Convex optimization is a special class of mathematical optimization problems, which includes least-squares and linear programming problems. For a convex optimization problem, the global optimal solution can be guaranteed and it can be solved reliably and efficiently with a numerical method, which make the convex optimization widly used in practice. Based on this consideration, the convex optimization method is applied to the radar waveform design and the array pattern synthesis in the dissertation. Based on the convex optimization, the lower sidelobe pulse compression filter design, the optimal design combined arbitrary phase codes with pulse compression filters optimization, the optimal design for non-linear frequency modulation signal and the pattern synthesis method with the constraint of weight amplitude dynamic range are analysised mainly in the dissertation, and also the pattern synthesis methods with desired magnitude response and the thinned array synthesis method with lower sidelobe, based on the combination of convex optimization and genetic algorithm are studied in the dissertation. The primary contributions include in the dissertation can be summarized as follows:
     1. To the problem of the high-sidelobe with the match filtering of the coded-signals, a method of sidelobe suppression filter design based on second-order cone programming is proposed. The design of minimum sidelobe filter, considering the maximum loss in process gain, is converted to a Second-order Cone Programming problem, which can be solved efficiently by interior-point methods. The optimal tradeoff among the sidelobe level, the loss in process gain and the filter orders is provided in proposed method, which has many advantages over those available, such as flexible design, high accuracy and good convergence. The validity of method is confirmed by the result of the simulate data and the measured data.
     2. For the polyphase codes with arbitrary phase, an optimal design method combined with pulse compression filters is proposed. Under the constraint of the maximum gain loss, The minimum peak sidelobe suppression correlator for an existing phase codes is given by convex optimization, and based on which, a novel phase codes is presented. Its range sidelobe can be farther decreased by multi-iterative operations. The simulation results demonstrates that a nearly optimal peak sidelobe level is achieved by the presented method with less loss of process gain, without increasing the length of pulse compression filters.
     3. An improved method for Non-Linear Frequency Modulation (NLFM) signal design is proposed based on window functions method. The minimum peak sidelobe suppression correlator of NLFM signal, based on window functions, is solved by convex optimization, and based on which a new NFLM signal is presented. its range sidelobe can be farther decreased by multi-iterative operations. Given the limited mainlobe width, a lower range sidelobe can be obtained by the presented method with an appropriate relaxation on the constant constraint of amplitude, and also, the presented algorithm is suitable for the NLFM signal design with small time-frequency product. The validity of method is demonstrated by the simulation results.

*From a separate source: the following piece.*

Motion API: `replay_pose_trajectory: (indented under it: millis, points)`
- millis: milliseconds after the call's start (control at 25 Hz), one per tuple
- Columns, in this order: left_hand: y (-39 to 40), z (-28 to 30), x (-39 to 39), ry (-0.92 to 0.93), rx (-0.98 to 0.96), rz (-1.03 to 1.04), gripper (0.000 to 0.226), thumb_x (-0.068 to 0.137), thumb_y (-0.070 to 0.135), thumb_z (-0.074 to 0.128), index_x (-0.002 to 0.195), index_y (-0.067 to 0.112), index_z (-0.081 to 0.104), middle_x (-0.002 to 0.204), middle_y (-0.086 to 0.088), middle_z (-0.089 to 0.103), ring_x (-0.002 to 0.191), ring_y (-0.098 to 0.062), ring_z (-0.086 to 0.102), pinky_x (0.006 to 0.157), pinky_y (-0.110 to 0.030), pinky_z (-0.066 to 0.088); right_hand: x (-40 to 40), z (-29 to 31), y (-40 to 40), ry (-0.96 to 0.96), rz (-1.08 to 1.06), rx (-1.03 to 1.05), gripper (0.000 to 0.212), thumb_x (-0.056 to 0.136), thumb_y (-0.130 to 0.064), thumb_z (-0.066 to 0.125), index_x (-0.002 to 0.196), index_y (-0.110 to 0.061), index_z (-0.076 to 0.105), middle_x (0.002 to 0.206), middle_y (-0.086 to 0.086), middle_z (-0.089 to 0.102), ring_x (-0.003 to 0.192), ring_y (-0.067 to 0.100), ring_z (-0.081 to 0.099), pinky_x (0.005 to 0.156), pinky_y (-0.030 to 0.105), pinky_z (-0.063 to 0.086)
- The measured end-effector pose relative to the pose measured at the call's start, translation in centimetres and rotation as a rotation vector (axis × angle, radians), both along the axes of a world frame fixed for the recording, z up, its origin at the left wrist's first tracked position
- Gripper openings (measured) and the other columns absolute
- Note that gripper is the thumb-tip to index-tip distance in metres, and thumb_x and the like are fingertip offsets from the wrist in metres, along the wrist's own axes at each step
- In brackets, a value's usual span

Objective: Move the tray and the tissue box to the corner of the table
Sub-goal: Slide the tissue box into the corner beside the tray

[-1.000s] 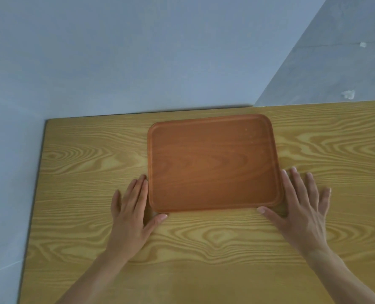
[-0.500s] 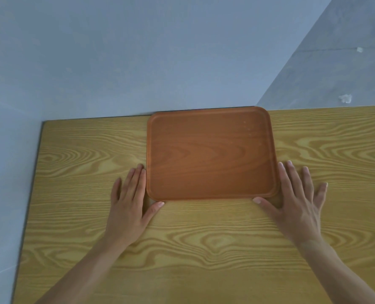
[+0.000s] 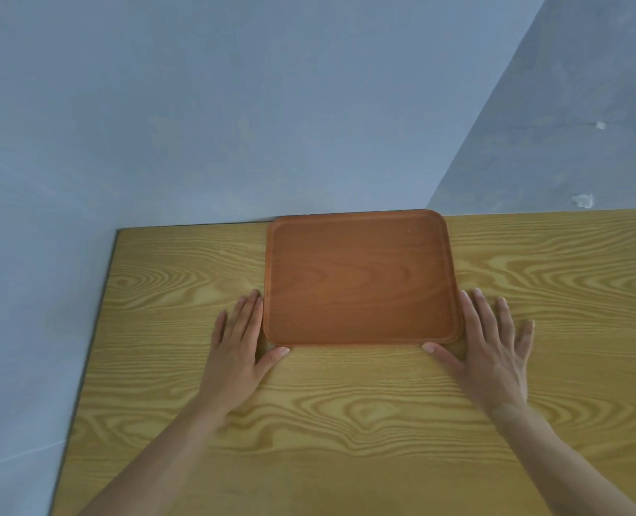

     4. A pattern synthesis with desired magnitude response, based on the combination of genetic algorithm and convex optimization, is proposed. The phase in mainlobe is used as the optimal variables for genetic algorithm, and the fitness function is constructed with the desired magnitude of mainlobe. The optimal fitness values of the corresponding individual can be obtained by convex optimization, which greatly improves the algorithm search performance. The phase optimization with the proposed algorithm has no relation to the array reference point, and the algorithm is suitable for the arbitrary array synthesized. The validity of method is confirmed by the simulation result and theory analysis.
     5. For the elements position distribution of thinned array whose elements are thinned from the uniform grid, an optimal algorithm of Genetic Algorithm based on integer coded is proposed. The search space is reduced greatly because of the adoption of integer coding. The manner of individual description improves the optimization efficiency of GA, and the better optimized results compared with conventional ones is obtained. The proposed method can be used for the requirement of the array aperture, the elements thinned ratio and the minimum element space constraints, which has the advantages of flexible design and quick convergence.
     6. An improved pattern synthesis algorithm based on optimization theory is proposed. The non-convex problem of array pattern synthesis with a dynamic range constraint in amplitude is converted to two convex formulations, and the dynamic range of the optimal weight in amplitude is confined to a certain bound. The simulation results demonstrates that an optimal tradeoff among the mainlobe pattern, the sidelobe level and the dynamic range in weight amplitude can be obtained by the proposed mithod.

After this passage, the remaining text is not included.